Wilcoxon-Mann-Whitney Test – Determining Sample Size for Statistical Power

sample-sizeself-studystatistical-powerwilcoxon-mann-whitney-test

You serve two different versions of a website to customers, with the aim of seeing which, if either, is overall better. The two website versions are alternated by time of request arriving on the web server, so first would be one version, then for a new user (different IP address) the alternate version and so on.

Because the users are not really matched, and it is unclear if normality holds, the Wilcoxon–Mann–Whitney test seems a good choice. A test could be done, of those customers who bought something where the value in dollars is the random variable. For those customers who do not purchase, a test could be done with the time (delta between first and last request) spent on the website the random variable. Both tests would be one-sided as one of the website versions (the newer one is designed to be better and these test would be to measure if this is the case).

How would the required sample size to be used calculated? Wikipedia [https://en.wikipedia.org/wiki/Mann–Whitney_U_test] says “[i]t is a widely recommended practice for scientists to report an effect size for an inferential test”. But for calculating the sample size you need effect size as an input? Is sample size orthogonal of what test you are using, or the test you are using an input to the sample size calculation? How is an effect size a priori specified (although problem dependent, a simple example would be good). Because there are two tests, does this impact the sample size calculation?
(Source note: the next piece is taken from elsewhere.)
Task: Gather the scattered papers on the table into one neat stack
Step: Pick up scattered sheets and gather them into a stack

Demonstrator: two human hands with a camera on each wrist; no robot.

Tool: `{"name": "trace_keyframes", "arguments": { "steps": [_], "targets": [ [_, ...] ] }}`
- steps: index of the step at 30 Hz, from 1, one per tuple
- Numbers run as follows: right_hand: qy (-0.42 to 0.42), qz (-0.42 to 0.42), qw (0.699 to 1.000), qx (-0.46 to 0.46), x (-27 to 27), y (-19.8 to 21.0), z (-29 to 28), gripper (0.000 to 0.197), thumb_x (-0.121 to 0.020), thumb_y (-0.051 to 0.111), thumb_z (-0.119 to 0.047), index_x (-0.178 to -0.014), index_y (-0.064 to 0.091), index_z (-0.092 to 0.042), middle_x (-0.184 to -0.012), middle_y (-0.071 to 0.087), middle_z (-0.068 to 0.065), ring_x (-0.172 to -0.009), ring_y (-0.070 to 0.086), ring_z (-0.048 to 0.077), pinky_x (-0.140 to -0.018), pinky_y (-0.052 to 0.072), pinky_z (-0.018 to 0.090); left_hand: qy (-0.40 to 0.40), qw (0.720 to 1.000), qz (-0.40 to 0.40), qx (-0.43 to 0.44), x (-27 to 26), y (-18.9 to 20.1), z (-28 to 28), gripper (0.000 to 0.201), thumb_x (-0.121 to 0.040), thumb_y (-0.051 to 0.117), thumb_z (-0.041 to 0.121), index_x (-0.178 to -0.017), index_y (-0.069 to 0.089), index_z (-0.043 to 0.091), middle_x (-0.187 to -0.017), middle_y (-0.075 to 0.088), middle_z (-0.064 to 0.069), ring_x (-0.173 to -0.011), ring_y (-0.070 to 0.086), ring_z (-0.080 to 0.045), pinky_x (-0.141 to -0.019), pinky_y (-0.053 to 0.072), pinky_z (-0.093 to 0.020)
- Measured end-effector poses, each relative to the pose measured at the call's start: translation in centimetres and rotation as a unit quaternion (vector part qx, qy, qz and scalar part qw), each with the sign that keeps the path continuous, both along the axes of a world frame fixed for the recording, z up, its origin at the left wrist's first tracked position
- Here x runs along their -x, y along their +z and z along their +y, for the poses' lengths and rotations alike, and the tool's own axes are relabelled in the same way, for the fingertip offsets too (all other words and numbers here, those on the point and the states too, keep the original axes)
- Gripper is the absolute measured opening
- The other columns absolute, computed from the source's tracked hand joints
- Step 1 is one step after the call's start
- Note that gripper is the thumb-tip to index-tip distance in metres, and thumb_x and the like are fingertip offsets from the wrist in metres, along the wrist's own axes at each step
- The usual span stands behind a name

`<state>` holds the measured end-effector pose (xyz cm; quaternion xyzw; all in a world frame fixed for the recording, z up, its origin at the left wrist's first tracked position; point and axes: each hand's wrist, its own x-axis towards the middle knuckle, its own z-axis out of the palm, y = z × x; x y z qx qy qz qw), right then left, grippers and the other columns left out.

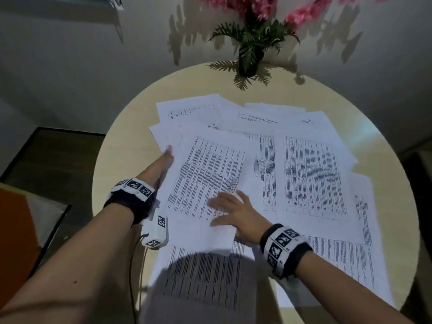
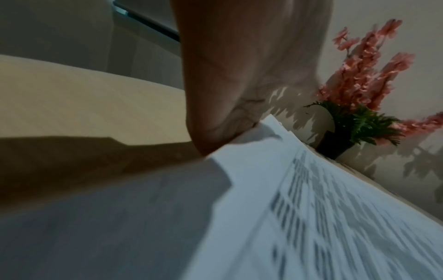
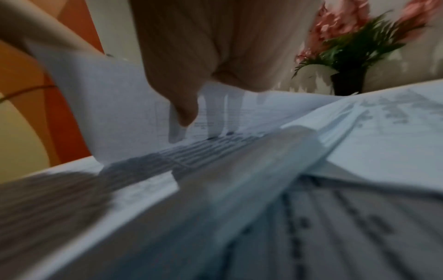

A simulated answer to help understand this may be a good way of helping understand the issues here.

Best Answer

Very roughly, suppose $\sigma/\Delta = 5,$ (where $\sigma$ is population standard deviation, $\Delta$ is effect size; maybe $\sigma=10, \Delta=2.)$ and desired power is 95%, then for a pooled t test $n \approx 650$ is required in each group (version), according to an on-line calculator here for pooled 2-sample t tests on normal data.

One example: $n=650, \mu_0 = 80, \mu_a = 82, \sigma=10.$

set.seed(1234) # for reproducibility
x1 = rnorm(650, 80, 10)
x2 = rnorm(650, 82, 10)

A pooled t test finds a significant difference for these fictitious data with P-value about $0.0002 < 0.05 = 5\%.$

t.test(x1, x2, var.eq=T)

      Two Sample t-test

data:  x1 and x2
t = -3.7516, df = 1298, p-value = 0.0001834
alternative hypothesis: 
 true difference in means is not equal to 0
95 percent confidence interval:
 -3.1259132 -0.9792445
sample estimates:
mean of x mean of y 
 79.80134  81.85392 

So this seems to be going in the right direction. But is this just a "lucky" sample? How often do we reject, if we do such a test $10^5$ times?

set.seed(2021)
pv = replicate(10^5, t.test(rnorm(650,80,10),                               
               rnorm(650,82,10), var.eq=T)$p.val)
mean(pv <= 0.05)
[1] 0.9507

The power is very nearly the 95% 'promised' by the on-line calculator.

A two-sample Wilcoxon rank sum test gives about the same result when used with normal data; the power is about 94%. [I used fewer iterations because the program runs slowly.]

set.seed(2021)
pv = replicate(10^4, wilcox.test(rnorm(650,80,10), 
                         rnorm(650,82,10))$p.val)
mean(pv <= 0.05)
[1] 0.9411

One run with non-normal data gives about 87% power. The exponential populations involved in this simulation have roughly the same shift and standard deviations as the normal distributions used in the on-line calculator, but they are highly right skewed. Results will vary depending on the shapes of the distributions involved. (Often 80% power is considered good enough. Additional simulation runs show that $n=700$ gives power near 90%; $n=800,$ about 95%.)

set.seed(1011)
pv = replicate(10^4, wilcox.test(rexp(650,1/9), 
                           rexp(650,1/11))$p.val)
mean(pv <= 0.05)
[1] 0.8735

[Note: If the data are known to be exponential, then there is a better test for different means than the nonparametric 2-sample Wilcoxon test.]